**TASK**
Using only the entries below, output the lines starting at the one containing "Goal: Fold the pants" and ending at the one containing "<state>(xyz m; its", exactly and inclusive of both, omitting the pictures.

**SUPPLIED MATERIAL**
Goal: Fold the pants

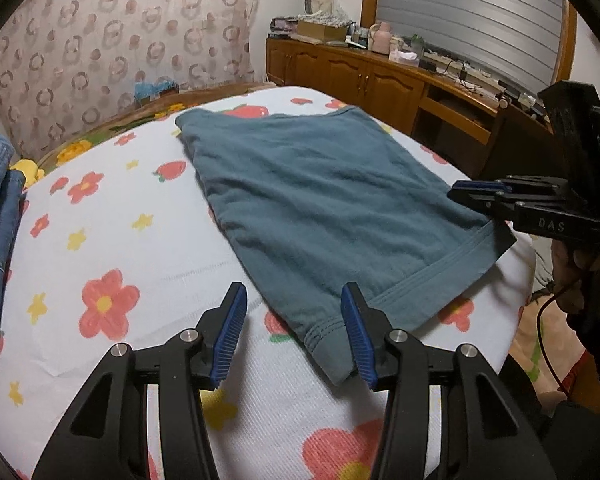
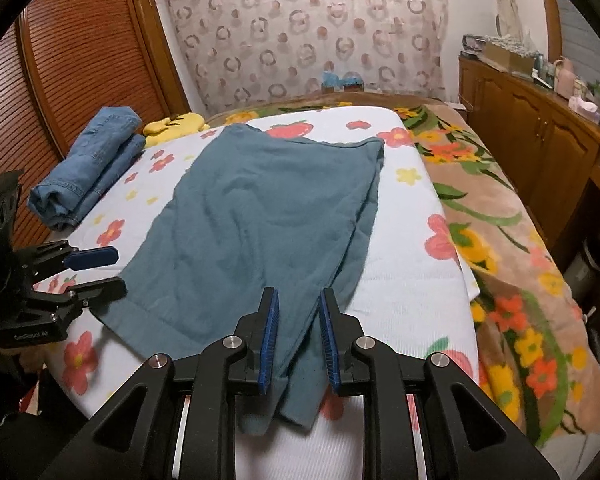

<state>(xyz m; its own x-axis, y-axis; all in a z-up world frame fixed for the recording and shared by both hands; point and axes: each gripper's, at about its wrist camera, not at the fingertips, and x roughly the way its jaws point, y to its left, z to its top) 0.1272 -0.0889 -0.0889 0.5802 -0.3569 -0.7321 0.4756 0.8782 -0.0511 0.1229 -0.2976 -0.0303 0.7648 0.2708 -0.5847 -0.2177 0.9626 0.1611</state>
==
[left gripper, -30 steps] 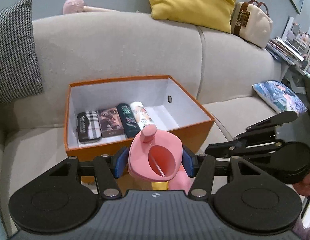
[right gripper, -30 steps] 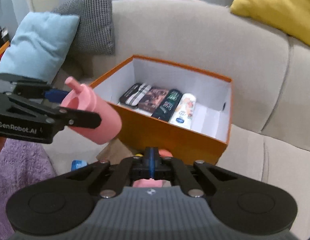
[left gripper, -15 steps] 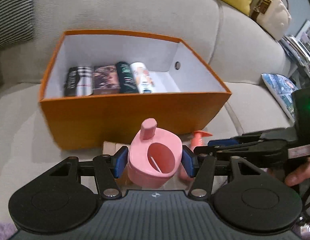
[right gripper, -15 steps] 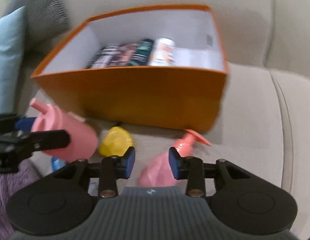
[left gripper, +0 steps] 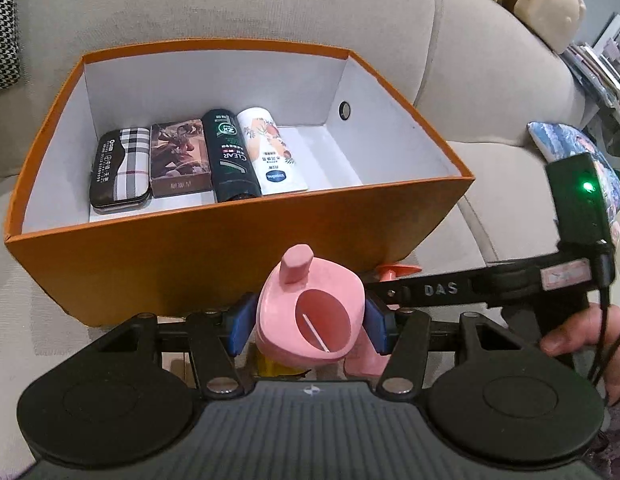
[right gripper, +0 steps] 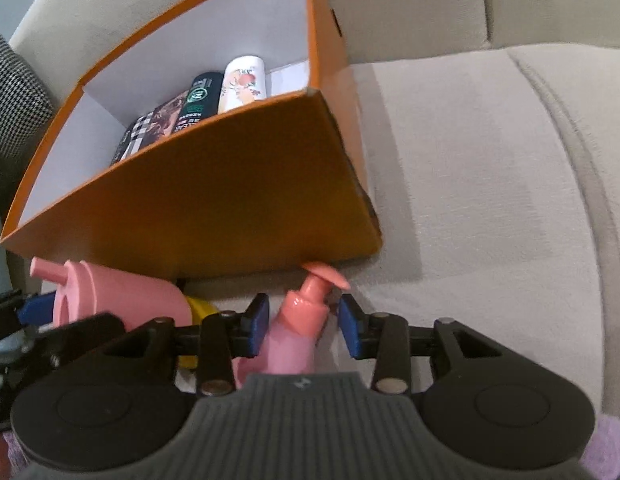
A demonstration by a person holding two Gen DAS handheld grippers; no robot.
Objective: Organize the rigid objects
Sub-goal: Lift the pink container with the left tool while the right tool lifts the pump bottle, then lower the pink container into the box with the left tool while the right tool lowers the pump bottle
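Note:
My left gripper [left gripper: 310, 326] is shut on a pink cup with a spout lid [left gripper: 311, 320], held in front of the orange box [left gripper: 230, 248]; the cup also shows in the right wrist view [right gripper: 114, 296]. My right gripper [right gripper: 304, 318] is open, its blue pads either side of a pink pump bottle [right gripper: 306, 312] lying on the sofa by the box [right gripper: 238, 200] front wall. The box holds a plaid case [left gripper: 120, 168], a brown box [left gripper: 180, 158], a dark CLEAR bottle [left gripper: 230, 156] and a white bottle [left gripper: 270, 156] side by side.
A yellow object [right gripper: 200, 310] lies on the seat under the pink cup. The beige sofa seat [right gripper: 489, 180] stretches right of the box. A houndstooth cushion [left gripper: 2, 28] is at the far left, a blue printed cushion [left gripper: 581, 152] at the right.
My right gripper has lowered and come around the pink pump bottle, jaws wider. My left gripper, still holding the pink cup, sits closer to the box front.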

**OUTPUT FOR THIS EXERCISE**
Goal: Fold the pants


<state>(xyz m; its own x-axis, y-axis; all in a z-up world frame fixed for the recording and shared by both hands; point and axes: each gripper's, at about its wrist camera, not at the fingertips, and x roughly the way its jaws point, y to its left, z to its top) 0.1272 -0.0889 -0.0889 0.5802 -0.3569 -0.7321 0.4756 0.8782 -0.0511 0.1229 -0.2976 -0.0303 0.7648 0.2708 -0.5847 -0.2177 0.9626 0.1611</state>

Nothing more is needed for this exercise.